:: EXERCISE AIM ::
Leaving the pictures aside, repeat each line below exactly.

:: SUPPLIED MATERIAL ::
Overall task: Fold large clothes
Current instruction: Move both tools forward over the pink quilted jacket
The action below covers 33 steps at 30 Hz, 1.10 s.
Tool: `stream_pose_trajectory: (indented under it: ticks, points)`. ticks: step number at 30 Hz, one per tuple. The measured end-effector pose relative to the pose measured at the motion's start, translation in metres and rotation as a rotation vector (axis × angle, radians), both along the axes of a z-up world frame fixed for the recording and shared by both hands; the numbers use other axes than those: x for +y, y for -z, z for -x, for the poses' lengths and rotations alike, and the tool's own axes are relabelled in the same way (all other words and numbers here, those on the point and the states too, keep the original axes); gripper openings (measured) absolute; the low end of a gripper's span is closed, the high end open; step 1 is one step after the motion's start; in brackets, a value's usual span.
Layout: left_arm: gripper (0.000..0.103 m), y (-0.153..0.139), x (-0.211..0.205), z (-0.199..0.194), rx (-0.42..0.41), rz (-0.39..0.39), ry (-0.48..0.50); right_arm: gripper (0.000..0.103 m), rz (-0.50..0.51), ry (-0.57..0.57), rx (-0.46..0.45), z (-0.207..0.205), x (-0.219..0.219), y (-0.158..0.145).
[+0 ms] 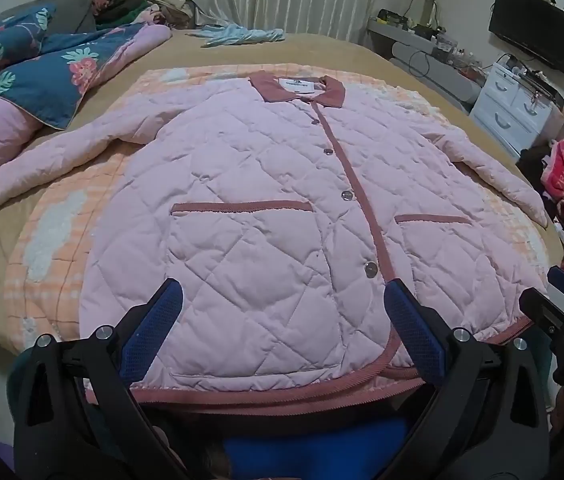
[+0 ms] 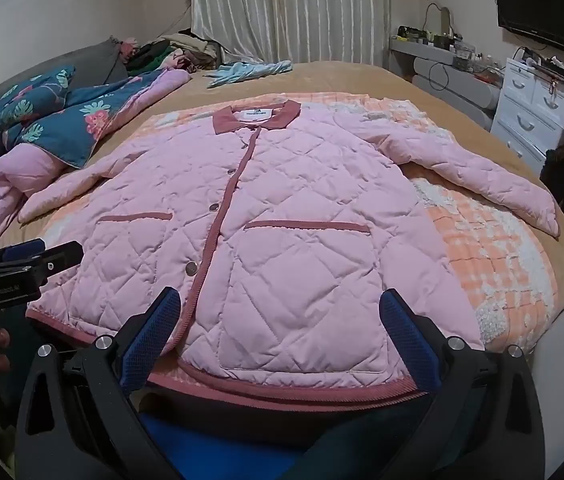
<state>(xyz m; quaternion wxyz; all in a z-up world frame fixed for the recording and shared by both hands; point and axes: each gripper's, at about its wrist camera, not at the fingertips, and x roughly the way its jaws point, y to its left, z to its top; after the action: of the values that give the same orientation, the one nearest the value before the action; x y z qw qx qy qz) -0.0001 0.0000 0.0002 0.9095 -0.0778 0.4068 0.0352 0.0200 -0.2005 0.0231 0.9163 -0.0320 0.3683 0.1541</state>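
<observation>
Left wrist view, nearest first: my left gripper (image 1: 282,312) hangs with its blue-padded jaws spread wide and nothing between them, tilted down over the near hem of the pink quilted jacket with dusty-rose trim (image 1: 265,208). The hem (image 1: 282,394) runs across the frame just under the fingertips, close but not touched. At the right edge I catch the black frame of my right gripper (image 2: 279,312), alongside and about level with the left.

In the right wrist view that gripper is likewise released, jaws wide and empty, over the hem on the side of the right-hand pocket (image 2: 306,226).

Going farther: the jacket lies face up and buttoned on an orange-and-white checked blanket (image 2: 494,240) spread on the tan bed (image 2: 362,76). Its long axis runs straight away from me, hem near and rose collar (image 1: 296,88) far. The placket (image 1: 358,196) sits roughly between my two grippers, so each hand has its own half. The sleeves splay outward: the left sleeve (image 1: 41,164) ends nearer my left hand, the right sleeve (image 2: 494,184) nearer my right.

I judge that folding has not begun. The likely first move is to bring a sleeve in across the body, and both cuffs lie out to the sides and beyond the hem, so either hand must reach forward and outward.
</observation>
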Motion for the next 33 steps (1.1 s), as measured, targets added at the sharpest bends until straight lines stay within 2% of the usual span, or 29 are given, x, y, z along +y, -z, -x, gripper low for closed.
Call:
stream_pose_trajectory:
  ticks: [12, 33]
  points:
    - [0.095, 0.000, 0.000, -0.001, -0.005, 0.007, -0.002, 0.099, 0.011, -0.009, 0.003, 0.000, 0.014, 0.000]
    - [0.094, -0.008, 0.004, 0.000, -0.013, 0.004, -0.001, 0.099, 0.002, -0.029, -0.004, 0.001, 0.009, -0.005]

:: RESULT OF THE EXERCISE ::
Overall task: Fold large clothes
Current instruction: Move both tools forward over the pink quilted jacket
The action below covers 33 steps at 30 Hz, 1.10 s.
Tool: `stream_pose_trajectory: (indented under it: ticks, points)`. ticks: step number at 30 Hz, one per tuple. The measured end-effector pose relative to the pose measured at the motion's start, translation in metres and rotation as a rotation vector (axis × angle, radians), both along the axes of a z-up world frame fixed for the recording and shared by both hands; the numbers use other axes than those: x for +y, y for -z, z for -x, for the poses' lengths and rotations alike, and the tool's own axes are relabelled in the same way (all other words and numbers here, those on the point and the states too, keep the original axes); gripper openings (measured) absolute; the low end of a gripper's span is closed, the high end open; step 1 is one step after the motion's start; in brackets, a value's usual span.
Layout: left_arm: gripper (0.000..0.103 m), y (-0.153..0.139), x (-0.211..0.205), z (-0.199..0.194), rx (-0.42..0.41), rz (-0.39..0.39), ry (-0.48..0.50); right_arm: gripper (0.000..0.103 m), rz (-0.50..0.51), ry (-0.57..0.57), rx (-0.46..0.45), z (-0.207..0.205), x (-0.219..0.219), y (-0.158..0.145).
[+0 ms] 
[+0 ms] 
<state>(xyz m; quaternion wxyz; all in a z-up world frame fixed for the recording and shared by both hands; point and axes: each gripper's, at about its wrist camera, not at the fingertips, and x roughly the way its jaws point, y to its left, z to its top; after the action: of the values that give the same orientation, the one nearest the value before the action; x y z qw qx qy qz) -0.0001 0.0000 0.0002 0.9095 -0.0778 0.4068 0.0352 0.0200 -0.2005 0.0231 0.9163 -0.0320 0.3683 0.1541</state>
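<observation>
Left wrist view, nearest first: my left gripper (image 1: 282,312) hangs with its blue-padded jaws spread wide and nothing between them, tilted down over the near hem of the pink quilted jacket with dusty-rose trim (image 1: 265,208). The hem (image 1: 282,394) runs across the frame just under the fingertips, close but not touched. At the right edge I catch the black frame of my right gripper (image 2: 279,312), alongside and about level with the left.

In the right wrist view that gripper is likewise released, jaws wide and empty, over the hem on the side of the right-hand pocket (image 2: 306,226).

Going farther: the jacket lies face up and buttoned on an orange-and-white checked blanket (image 2: 494,240) spread on the tan bed (image 2: 362,76). Its long axis runs straight away from me, hem near and rose collar (image 1: 296,88) far. The placket (image 1: 358,196) sits roughly between my two grippers, so each hand has its own half. The sleeves splay outward: the left sleeve (image 1: 41,164) ends nearer my left hand, the right sleeve (image 2: 494,184) nearer my right.

I judge that folding has not begun. The likely first move is to bring a sleeve in across the body, and both cuffs lie out to the sides and beyond the hem, so either hand must reach forward and outward.
</observation>
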Motion for the next 33 steps (1.1 s), as measured, targets added at the sharpest bends until straight lines stay within 2% of the usual span, or 29 are given, x, y, z along +y, -z, -x, gripper low for closed.
Call:
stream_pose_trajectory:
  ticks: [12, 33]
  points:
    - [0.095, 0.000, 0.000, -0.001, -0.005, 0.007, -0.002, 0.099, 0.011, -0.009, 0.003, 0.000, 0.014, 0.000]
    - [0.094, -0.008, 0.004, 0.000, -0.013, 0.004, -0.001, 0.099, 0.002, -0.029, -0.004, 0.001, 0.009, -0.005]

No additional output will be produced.